I feel that gimmicks such as PatientPak are wrong (besides, I distrust daft spellings such as “pak”, when “pack” is intended).

It is not the job of patients to be hospital cleaners, it is the job of hospital staff.

The fact that staff with expensive educations and advanced qualifications continue to flout basic infection control principles, makes it difficult to put the blame on poorly paid and often poorly educated cleaning staff.

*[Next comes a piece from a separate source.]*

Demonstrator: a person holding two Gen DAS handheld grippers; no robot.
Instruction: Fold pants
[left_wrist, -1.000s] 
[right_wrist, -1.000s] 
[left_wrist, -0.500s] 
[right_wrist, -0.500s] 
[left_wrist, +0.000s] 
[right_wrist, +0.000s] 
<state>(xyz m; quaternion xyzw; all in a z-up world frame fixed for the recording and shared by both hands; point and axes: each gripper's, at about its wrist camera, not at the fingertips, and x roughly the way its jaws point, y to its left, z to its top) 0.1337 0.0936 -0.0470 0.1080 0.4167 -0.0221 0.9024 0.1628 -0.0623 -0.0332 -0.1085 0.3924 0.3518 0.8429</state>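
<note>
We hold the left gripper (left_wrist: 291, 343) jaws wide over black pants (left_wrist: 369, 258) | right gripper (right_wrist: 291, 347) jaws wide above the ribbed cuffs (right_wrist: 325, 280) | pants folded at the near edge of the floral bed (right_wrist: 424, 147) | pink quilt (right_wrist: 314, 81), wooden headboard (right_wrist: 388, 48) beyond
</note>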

But notwithstanding this, in my view many hospital cleaners have little or no motivation to do a good job.

Why?

Part of the answer may be hinted at in the title of an article by Zuberi and Ptashnik, published in the journal Social Science and Medicine (2011, 72: 907–911): “The deleterious consequences of privatisation and outsourcing for hospital support work: The experiences of contracted-out hospital cleaners anddietary aids in Vancouver, Canada.”

I can’t help wondering what James Joyce’s attitude to hand hygiene would have been.

When a stranger approached him in Zurich and asked “May I kiss the hand that wrote Ulysses?” he replied “No. It did lots of other things too.”